= Magic Valley Christian School =

Magic Valley Christian School was a private, non-denominational Christian school in Jerome, Idaho serving the Magic Valley region including Jerome, Twin Falls, Idaho and surrounding areas of Southern Idaho. The school closed permanently in 2011.

This is a locator map showing Jerome County in Idaho.

==History==
MVCS started in 1996 in the First Christian Church building in Twin Falls, moving to the Twin Falls Reformed Church building three years later. In 2007 it purchased the historic Washington School building in Jerome. Magic Valley Christian School renovated the school to accommodate its 51 students.
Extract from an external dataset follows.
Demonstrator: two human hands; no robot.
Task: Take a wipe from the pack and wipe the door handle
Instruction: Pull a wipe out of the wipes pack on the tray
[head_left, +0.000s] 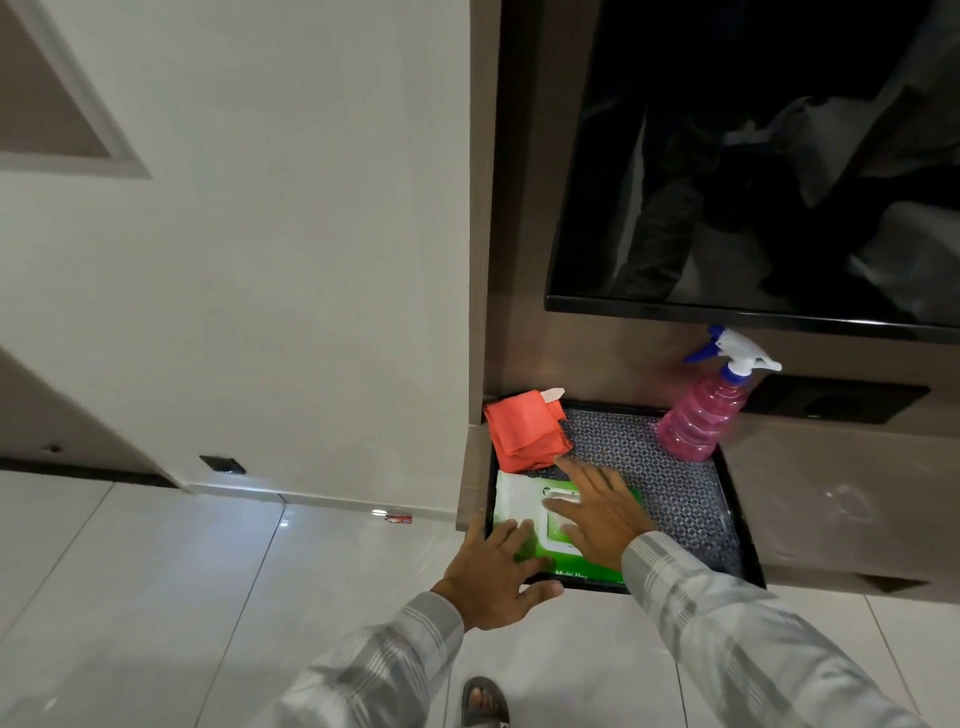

After several years of declining enrollment and declining donations, Magic Valley Christian School closed permanently on January 3, 2011.

==Mission statement==

The mission of Magic Valley Christian School, a non-denominational school, was to assist the Christian family and/or the Christian student by providing Bible-based Christ-centered education that inspired each student to pursue excellence in leadership, moral character, academics, and service to others.

==Accreditation==

Magic Valley Christian School was a fully accredited institution under the following accrediting organizations:

- Association of Christian Schools International (ACSI)
- The Northwest Association of Accredited Schools
- The State of Idaho

==Sports==
Magic Valley Christian School offered a variety of sports including football, basketball, volleyball, cheerleading, golf, and track. Magic Valley Christian School took 1st (04-05) and 4th (07-08) in boys golf at the Idaho 1A/2A State tournament and 1st (08-09) in girls golf at the Idaho 1A/2A State Tournament.